I might be opening a giant can of worms here, so I'll say right up front, I don't know how I feel about all this. But I value what I hear from y'all quite highly, so here's what happened, and let's talk about it.
When Peggy and I were in an antique store last week up in PA, I was waiting to buy some old LIFE magazines when I saw four people huddled around an old book. Apparently, the book was a now-outdated volume on astronomy.
Any book on astronomy is outdated as soon as someone with a telescope finds a new planet or asteroid flying around, anyway.
But in this case, a youngster, male, roughly ten years of age, was holding forth on the shortcoming and inaccuracies he had found in the book. For one thing, I am quite certain that this young fella knows a lot more about what's up in the sky than I do. I do remember the mnemonic device M VEM J SUN, which helped us learn the planets in order: Mercury Venus Earth Mars Jupiter Saturn Uranus Neptune. In those days, Pluto was a dog in the pre-frozen Disney era, and then it became a planet, and now it isn't again. But that is all I know, I'm telling you, and if this young man was discoursing on how and why the book was wrong, I'd have had to take him at his word.

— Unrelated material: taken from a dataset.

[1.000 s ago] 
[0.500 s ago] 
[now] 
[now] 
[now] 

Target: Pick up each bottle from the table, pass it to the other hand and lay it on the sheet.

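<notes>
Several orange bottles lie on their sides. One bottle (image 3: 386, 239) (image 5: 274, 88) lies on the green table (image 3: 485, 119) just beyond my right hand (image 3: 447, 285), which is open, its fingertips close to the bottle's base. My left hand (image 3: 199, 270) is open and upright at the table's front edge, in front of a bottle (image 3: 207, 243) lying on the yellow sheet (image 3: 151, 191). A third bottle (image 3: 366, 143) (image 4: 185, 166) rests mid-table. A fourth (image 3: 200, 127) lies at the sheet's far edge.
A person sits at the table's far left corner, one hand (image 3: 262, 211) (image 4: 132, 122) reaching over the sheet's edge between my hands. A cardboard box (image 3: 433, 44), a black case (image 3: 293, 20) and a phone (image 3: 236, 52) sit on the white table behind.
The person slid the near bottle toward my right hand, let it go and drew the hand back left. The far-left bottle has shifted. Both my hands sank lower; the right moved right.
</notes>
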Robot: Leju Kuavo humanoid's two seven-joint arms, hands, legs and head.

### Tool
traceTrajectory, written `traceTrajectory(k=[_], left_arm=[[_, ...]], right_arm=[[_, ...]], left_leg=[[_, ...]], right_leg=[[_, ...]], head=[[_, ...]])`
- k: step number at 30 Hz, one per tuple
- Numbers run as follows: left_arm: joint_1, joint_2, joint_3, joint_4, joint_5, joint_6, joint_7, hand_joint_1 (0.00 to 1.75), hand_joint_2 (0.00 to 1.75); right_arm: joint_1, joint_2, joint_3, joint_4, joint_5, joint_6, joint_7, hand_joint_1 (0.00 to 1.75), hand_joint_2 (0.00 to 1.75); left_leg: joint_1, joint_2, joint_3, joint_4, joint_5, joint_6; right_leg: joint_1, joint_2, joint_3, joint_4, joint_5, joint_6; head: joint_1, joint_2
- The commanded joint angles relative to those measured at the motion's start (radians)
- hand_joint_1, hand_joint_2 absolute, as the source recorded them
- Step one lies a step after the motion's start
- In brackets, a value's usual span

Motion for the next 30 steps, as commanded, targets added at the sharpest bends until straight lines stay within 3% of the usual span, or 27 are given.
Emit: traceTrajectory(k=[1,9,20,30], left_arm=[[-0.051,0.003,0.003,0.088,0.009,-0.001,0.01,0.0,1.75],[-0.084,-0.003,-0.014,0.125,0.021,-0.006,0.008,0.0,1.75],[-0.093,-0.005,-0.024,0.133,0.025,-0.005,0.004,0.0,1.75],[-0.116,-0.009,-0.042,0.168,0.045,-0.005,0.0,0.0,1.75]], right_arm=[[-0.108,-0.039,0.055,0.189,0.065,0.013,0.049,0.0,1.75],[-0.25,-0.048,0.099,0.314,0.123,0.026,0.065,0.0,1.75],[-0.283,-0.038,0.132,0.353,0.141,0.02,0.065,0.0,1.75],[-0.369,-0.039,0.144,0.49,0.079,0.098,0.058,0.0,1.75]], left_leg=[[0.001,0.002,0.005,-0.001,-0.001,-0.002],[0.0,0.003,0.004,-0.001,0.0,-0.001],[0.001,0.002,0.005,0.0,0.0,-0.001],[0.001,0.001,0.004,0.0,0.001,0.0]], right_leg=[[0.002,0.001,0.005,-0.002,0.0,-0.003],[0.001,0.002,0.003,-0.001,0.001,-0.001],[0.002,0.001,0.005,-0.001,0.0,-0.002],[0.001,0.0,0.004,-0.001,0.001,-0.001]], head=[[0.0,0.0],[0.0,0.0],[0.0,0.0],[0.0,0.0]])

But the man who ran the store was beaming! And the boy's parents were a-beam! And the boy beamed more brightly than the sun! They beamed all four, as he explained why the book was wrong. And then he continued ranting about how much he knew about all this, and why didn't someone just let HIM write a book, and everyone else is just dumb dumb dumb, and the man who ran the store beamed no more. The parents and the boy were the only three beamers left, as they turned to foray more deeply into the aged merchandise, the better for Einstein, Jr., to find more things that have changed since the day they were made.

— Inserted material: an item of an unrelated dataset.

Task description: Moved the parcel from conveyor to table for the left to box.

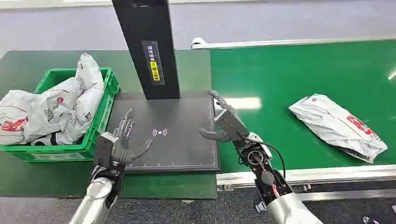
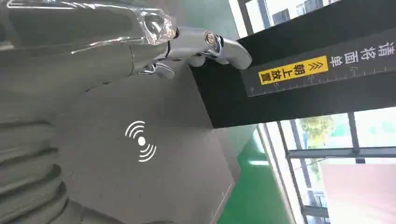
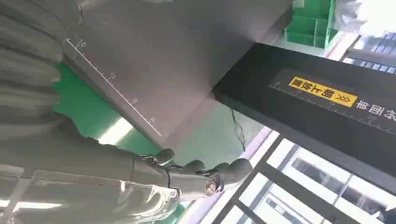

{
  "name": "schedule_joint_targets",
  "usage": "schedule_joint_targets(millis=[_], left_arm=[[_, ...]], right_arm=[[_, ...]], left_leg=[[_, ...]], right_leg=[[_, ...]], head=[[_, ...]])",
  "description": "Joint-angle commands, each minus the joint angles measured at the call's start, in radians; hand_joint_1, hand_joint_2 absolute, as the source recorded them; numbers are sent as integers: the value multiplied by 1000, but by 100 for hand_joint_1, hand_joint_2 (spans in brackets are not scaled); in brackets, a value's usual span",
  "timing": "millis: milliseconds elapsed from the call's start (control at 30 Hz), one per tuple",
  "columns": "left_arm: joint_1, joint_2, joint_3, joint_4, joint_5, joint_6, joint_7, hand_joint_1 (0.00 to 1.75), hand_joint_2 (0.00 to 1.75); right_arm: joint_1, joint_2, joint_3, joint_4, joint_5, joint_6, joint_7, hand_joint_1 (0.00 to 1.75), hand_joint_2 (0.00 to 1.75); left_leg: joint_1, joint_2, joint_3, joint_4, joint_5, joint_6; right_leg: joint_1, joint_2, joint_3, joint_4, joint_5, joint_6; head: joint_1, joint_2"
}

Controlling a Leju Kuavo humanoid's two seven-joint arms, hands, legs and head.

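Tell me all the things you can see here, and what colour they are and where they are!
parcel: one, white-grey with red print, lying on the conveyor, to the right
conveyor: one, green belt, right side
crate: one, green, on the table at the left
bagged parcels: several, white, heaped in the crate; exact count unclear
scan pad: one, dark grey with a white wave sign, centre
post: one, black with a yellow label, standing at the back of the pad
table: one, dark green, left side
left hand: one, grey, empty, at the pad's left edge
right hand: one, grey, empty, at the pad's right edge
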Motion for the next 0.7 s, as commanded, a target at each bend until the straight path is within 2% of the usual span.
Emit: schedule_joint_targets(millis=[33, 200, 267, 367, 700], left_arm=[[3, -2, 21, 26, 10, -14, 0, 0, 175], [11, 1, 24, 13, 10, -13, 0, 0, 175], [12, 3, 24, 12, 10, -13, 1, 0, 175], [9, -3, 29, 19, 10, -11, 1, 0, 175], [8, -4, 29, 19, 10, -11, 1, 0, 175]], right_arm=[[-36, -5, 12, 63, -1, -1, -2, 0, 175], [-39, -17, -2, 46, 49, -110, 6, 0, 175], [-28, -34, -29, 16, 47, -134, 10, 0, 175], [-12, -62, -104, -45, 88, -235, 28, 0, 175], [-15, -67, -106, -47, 89, -230, 28, 0, 175]], left_leg=[[0, 0, 2, -1, 0, 1], [-1, 0, 3, -2, 0, 1], [-1, -1, 2, -1, 0, 1], [0, -2, 1, -1, 0, 1], [-1, -2, 3, -2, 0, 1]], right_leg=[[0, 0, 2, -1, 0, 0], [0, 1, 3, -2, 0, 0], [-1, 0, 2, -1, 0, 0], [0, -2, 2, -1, 0, 0], [0, -2, 3, -2, 0, 0]], head=[[0, 0], [0, 0], [0, 0], [0, 0], [0, 0]])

And here comes the kicker: As they ankled by me, triumphantly, I noticed that the boy wore a t-shirt with this printed on front:
I was able to find the image at right through a quick Google search. There are thousands of images for this, which I take to be the defiant slogan of the homeschool community. These parents were definitely, defiantly, proud of their unsocialized little asteroid.
I look at it this way: people who are very smart and well-educated and sensible, and who have the time and inclination to do so, should, by all means, school their children at home IF they can also find a way to incorporate socialization into the curriculum. Being unsocialized is one of four ways NOT to go through life, the others being (say it with me) "Fat, drunk and stupid."

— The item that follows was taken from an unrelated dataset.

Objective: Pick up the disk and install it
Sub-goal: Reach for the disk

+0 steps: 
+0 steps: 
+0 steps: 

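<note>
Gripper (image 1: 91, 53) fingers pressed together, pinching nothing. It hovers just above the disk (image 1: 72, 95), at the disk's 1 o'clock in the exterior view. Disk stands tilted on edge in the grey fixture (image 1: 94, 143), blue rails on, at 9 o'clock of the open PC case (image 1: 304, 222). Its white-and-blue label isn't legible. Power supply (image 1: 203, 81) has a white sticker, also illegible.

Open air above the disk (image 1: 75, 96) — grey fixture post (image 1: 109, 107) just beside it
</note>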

As to the education aspect, again, if you know what you're doing, go ahead. It's just that I once talked to a person who said, "I don't want no kid of mine in no public school. They don't teach 'em nothin'!" See, it's been my experience that people don't talk that way to me at noon, and then speak like John Gielgud when they get home. Bad grammar sticks around, even when people try to bring out the good.
And even people who use good grammar and teach it to their kids are not apt to be scholars in every field, which is why schools employ more than one teacher. There are math teachers, science teachers, history teachers, French teachers, physical education teachers, metal shop teachers, home ec teachers, fried shrimp, shrimp salad and...well, you know. Being well-intended and following an approved curriculum guide: is that enough?
And the socialization skills that come from being in a building with others of the same age can't be replaced by sitting at the kitchen table while mom cooks dinner and talks about the Peloponnesian Wars. There's a real skill in asking out a girl during a class break and then, five minutes later, having to go to the front of the class and solve for 'x' in a complicated equation. Depending on the girl's answer, the equation of your life may or may not have just become more complicated, and you still have to solve for 'x'.
So, again, I'd like some opinions on homeschooling from those who have tried it or even those who have not. I can see that a capable parent or two would make a fine teacher, but there is more to school than readin', writin' and cipherin'. There's socializin', too!